- **Task to complete**
Please copy, character for character, each line from the beginning of the listing to the line containing "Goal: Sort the", including both.

- **Extracted records**
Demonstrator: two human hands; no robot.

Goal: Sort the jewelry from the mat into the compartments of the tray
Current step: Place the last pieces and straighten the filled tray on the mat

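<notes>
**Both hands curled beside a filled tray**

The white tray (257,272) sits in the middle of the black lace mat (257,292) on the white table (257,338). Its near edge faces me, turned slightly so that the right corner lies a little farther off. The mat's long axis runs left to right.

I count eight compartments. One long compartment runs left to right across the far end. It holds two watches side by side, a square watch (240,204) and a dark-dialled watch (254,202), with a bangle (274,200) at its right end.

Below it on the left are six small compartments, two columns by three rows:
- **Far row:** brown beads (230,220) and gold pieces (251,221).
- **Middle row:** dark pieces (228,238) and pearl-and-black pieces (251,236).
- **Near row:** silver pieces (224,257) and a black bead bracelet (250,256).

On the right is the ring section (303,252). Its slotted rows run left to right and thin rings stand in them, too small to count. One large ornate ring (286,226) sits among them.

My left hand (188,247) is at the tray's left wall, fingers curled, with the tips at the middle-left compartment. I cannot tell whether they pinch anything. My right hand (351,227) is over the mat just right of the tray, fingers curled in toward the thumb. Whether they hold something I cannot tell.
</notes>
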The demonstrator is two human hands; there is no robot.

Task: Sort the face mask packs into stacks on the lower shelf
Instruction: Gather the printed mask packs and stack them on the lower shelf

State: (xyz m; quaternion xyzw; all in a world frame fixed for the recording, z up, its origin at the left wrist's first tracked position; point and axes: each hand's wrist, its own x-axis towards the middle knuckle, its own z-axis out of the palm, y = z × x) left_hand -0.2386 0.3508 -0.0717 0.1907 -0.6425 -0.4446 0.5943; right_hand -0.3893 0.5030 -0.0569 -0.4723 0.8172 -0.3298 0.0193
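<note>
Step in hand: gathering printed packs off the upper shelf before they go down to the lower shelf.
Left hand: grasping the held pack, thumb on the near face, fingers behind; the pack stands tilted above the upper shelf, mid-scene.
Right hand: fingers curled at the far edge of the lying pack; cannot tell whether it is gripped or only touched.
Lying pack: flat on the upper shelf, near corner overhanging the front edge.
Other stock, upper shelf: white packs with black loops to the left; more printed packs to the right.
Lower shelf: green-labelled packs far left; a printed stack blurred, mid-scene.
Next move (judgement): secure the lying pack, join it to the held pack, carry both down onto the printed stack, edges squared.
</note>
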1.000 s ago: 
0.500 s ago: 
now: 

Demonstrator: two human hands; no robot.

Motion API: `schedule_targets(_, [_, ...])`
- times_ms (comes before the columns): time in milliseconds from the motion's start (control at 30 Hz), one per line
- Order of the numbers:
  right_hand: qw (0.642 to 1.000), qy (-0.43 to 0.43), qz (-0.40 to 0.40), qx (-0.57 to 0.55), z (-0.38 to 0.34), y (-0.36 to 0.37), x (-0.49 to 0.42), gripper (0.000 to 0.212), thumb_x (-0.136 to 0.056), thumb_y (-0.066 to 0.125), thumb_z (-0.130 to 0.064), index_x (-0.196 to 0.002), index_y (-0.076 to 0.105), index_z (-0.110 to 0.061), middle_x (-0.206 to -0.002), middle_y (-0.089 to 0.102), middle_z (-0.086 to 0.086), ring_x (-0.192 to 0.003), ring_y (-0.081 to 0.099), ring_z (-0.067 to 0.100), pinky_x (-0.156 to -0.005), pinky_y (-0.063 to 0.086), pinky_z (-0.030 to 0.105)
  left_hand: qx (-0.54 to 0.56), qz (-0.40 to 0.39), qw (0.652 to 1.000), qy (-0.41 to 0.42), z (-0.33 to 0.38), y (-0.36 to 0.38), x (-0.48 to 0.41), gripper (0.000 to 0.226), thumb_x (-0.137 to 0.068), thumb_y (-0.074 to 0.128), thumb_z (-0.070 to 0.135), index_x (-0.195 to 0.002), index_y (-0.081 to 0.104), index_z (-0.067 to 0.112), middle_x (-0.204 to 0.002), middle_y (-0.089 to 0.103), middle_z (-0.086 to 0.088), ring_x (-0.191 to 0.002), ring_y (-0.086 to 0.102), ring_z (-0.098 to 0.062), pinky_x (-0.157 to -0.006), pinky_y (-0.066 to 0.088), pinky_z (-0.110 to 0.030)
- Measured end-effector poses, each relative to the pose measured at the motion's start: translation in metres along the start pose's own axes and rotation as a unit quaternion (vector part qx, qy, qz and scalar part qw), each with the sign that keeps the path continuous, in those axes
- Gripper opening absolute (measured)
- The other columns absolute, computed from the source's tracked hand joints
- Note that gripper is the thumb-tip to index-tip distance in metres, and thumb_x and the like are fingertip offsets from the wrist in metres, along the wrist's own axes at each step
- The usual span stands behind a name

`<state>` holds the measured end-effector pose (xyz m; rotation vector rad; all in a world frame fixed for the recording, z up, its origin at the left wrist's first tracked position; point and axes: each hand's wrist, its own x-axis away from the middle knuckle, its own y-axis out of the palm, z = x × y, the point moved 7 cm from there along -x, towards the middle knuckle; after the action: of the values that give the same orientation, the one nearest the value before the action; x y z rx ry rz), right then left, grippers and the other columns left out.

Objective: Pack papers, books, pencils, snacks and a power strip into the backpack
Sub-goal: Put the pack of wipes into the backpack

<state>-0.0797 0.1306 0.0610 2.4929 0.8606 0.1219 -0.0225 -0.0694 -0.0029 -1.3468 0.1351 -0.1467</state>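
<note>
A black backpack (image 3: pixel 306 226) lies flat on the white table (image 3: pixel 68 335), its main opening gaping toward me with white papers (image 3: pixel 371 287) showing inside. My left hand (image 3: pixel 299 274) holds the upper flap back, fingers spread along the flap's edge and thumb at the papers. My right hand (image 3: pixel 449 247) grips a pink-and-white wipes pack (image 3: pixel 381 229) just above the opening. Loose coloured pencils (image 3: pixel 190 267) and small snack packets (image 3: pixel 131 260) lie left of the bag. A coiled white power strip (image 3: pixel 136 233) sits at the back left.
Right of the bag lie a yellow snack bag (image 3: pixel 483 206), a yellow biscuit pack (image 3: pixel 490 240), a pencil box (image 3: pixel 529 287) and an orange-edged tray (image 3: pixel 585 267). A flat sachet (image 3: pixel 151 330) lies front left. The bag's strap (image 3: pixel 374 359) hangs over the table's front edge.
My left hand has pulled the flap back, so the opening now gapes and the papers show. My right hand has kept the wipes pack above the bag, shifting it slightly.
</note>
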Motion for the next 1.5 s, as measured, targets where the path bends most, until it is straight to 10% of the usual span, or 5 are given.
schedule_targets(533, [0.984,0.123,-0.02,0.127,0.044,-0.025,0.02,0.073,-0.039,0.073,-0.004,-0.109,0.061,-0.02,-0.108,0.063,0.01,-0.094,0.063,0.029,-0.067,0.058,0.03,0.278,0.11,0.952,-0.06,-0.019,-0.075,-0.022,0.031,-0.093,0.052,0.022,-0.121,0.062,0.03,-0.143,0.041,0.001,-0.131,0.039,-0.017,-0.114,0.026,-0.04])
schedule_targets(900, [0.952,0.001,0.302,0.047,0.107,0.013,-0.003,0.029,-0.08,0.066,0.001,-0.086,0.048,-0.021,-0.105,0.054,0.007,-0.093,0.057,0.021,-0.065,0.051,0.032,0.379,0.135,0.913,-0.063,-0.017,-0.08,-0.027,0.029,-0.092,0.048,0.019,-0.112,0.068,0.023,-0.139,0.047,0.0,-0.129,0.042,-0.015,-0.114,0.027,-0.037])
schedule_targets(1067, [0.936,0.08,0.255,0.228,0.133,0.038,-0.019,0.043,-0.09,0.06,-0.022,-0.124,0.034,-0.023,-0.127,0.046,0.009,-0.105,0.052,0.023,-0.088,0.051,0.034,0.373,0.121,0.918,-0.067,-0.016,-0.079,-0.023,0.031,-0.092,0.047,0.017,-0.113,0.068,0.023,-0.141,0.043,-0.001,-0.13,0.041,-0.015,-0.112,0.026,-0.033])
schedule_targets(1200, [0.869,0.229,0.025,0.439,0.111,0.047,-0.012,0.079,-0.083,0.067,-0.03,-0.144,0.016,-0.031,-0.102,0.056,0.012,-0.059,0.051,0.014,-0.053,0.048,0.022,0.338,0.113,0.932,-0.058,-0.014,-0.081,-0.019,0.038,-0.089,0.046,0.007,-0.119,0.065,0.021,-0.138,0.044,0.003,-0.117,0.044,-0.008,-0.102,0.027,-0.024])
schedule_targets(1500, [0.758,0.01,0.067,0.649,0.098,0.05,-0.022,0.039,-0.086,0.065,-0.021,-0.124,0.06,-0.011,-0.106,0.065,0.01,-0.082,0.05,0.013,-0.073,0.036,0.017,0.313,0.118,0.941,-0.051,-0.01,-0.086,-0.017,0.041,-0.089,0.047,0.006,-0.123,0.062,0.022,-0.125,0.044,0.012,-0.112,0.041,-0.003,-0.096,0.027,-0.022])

- **Your solution**
Demonstrator: two human hands; no robot.

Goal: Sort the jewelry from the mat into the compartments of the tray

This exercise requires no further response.